Nothing but a number is wanted: the count of lines in the records below that include "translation".

# GIVEN DATA:

•••

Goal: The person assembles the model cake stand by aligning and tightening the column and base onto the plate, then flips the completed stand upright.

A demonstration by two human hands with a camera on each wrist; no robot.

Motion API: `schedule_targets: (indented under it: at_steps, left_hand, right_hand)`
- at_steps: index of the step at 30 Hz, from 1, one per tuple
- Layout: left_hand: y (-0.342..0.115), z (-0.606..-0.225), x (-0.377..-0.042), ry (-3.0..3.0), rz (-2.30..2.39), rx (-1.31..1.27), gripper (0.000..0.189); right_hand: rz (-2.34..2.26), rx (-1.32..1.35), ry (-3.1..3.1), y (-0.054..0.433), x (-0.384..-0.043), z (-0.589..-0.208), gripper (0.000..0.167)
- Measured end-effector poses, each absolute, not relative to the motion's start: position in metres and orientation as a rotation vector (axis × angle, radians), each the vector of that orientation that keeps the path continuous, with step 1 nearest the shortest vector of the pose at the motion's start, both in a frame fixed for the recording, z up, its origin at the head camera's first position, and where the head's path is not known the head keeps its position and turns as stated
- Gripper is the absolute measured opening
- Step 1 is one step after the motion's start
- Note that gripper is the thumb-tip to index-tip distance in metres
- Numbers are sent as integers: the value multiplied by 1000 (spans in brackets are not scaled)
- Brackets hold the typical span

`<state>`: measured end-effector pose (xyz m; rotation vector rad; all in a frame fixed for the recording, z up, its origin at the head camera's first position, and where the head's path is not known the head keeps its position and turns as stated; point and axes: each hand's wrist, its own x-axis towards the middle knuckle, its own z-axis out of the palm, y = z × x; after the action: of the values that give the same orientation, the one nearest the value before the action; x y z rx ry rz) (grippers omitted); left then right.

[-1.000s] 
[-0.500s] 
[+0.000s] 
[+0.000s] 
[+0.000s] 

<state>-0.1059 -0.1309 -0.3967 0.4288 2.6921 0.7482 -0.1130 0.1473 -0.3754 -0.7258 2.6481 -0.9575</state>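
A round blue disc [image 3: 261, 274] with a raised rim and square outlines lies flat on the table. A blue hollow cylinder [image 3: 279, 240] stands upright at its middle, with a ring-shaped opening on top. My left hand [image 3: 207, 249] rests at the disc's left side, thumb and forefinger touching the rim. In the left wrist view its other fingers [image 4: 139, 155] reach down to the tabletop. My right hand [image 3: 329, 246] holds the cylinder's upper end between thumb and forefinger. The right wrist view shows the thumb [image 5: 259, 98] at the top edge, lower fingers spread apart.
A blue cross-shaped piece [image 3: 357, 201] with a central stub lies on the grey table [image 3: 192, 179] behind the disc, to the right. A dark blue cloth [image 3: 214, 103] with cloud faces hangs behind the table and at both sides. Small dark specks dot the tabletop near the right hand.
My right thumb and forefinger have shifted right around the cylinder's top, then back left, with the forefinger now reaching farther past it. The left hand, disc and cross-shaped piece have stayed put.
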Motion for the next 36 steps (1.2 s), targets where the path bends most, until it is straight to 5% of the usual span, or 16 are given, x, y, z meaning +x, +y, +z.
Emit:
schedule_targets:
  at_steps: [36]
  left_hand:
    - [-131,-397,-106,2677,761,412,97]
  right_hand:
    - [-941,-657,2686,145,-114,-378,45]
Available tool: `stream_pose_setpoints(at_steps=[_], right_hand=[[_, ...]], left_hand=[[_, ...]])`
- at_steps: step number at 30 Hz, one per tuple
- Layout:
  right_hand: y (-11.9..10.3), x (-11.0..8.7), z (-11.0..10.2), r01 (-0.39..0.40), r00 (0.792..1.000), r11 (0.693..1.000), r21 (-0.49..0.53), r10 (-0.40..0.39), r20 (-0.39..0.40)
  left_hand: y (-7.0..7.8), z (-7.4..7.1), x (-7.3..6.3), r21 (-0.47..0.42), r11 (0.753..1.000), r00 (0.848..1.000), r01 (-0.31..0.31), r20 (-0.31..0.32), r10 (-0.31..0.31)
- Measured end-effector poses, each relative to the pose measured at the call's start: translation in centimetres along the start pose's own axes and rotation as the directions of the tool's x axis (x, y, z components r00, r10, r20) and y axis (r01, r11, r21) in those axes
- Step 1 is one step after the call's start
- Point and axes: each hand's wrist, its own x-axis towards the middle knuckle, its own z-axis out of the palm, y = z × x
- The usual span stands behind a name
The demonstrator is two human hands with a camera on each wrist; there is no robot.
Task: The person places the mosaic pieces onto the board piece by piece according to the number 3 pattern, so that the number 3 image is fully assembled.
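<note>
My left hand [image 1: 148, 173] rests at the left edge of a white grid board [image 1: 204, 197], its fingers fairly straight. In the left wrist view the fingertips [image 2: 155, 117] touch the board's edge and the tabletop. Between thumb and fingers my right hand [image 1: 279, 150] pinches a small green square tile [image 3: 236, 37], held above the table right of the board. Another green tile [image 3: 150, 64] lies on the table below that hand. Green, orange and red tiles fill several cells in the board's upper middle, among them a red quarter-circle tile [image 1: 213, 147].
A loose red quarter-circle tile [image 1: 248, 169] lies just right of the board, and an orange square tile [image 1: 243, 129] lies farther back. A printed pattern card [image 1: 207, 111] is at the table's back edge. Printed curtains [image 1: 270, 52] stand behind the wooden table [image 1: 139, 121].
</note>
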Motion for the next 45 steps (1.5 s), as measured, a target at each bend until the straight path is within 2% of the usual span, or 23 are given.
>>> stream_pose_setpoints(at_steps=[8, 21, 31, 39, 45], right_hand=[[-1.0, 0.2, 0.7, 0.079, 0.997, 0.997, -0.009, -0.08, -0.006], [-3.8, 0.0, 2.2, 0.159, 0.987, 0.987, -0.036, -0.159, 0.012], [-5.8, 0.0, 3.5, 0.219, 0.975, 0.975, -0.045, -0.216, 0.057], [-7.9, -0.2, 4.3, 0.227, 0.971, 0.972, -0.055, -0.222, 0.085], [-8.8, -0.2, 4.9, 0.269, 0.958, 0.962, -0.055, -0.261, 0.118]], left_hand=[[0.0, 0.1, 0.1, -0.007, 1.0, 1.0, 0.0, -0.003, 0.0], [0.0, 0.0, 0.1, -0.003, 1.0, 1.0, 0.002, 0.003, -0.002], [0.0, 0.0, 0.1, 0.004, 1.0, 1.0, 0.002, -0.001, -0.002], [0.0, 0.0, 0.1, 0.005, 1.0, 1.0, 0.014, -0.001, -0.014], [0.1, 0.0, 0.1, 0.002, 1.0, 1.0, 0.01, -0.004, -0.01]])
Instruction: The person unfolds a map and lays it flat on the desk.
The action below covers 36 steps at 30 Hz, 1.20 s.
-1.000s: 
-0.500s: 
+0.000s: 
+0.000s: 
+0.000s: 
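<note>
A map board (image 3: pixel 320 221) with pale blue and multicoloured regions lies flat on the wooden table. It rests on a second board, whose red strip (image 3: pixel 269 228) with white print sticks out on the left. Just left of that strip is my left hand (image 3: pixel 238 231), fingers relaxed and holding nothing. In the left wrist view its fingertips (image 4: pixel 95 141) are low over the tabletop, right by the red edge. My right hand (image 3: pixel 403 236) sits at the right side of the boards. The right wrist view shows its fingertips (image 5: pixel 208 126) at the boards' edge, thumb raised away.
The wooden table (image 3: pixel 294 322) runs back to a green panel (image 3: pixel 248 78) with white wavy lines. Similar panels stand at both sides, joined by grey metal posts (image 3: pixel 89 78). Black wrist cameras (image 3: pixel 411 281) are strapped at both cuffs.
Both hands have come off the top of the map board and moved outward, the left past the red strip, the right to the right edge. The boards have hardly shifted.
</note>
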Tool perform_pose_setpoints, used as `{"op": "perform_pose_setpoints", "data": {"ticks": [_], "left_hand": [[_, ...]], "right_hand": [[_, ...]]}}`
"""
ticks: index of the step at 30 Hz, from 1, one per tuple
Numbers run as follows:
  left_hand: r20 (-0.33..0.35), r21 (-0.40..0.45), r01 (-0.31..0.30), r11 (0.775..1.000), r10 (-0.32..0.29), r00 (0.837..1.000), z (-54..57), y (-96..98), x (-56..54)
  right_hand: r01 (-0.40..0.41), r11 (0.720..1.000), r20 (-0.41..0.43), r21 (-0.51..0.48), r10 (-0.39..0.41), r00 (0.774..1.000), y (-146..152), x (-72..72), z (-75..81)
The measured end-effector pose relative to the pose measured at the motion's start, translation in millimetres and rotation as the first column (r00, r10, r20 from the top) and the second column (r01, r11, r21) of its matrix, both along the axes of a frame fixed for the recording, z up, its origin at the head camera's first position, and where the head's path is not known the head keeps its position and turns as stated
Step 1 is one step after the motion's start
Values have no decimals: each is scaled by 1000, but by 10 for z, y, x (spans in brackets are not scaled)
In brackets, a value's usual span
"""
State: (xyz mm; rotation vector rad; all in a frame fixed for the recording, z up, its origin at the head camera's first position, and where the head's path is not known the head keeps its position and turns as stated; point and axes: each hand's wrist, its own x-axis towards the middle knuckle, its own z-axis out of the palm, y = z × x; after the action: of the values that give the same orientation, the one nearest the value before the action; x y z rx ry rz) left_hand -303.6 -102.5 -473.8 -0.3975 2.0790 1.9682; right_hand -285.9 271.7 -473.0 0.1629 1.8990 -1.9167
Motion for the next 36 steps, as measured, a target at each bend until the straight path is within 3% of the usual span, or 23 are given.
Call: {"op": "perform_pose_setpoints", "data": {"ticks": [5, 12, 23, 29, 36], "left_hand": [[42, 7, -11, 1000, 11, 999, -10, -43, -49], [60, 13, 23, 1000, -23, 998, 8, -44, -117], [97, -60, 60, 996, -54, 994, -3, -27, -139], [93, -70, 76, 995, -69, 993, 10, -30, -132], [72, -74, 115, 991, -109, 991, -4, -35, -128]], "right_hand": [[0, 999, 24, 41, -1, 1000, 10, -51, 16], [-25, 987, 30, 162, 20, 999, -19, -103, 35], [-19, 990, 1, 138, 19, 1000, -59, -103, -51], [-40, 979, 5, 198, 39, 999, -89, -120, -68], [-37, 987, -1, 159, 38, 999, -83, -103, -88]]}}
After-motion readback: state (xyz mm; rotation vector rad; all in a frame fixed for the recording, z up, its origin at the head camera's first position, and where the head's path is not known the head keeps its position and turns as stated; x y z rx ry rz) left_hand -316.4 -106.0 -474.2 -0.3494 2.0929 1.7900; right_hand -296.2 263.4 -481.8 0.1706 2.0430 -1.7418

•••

# RESPONSE:
2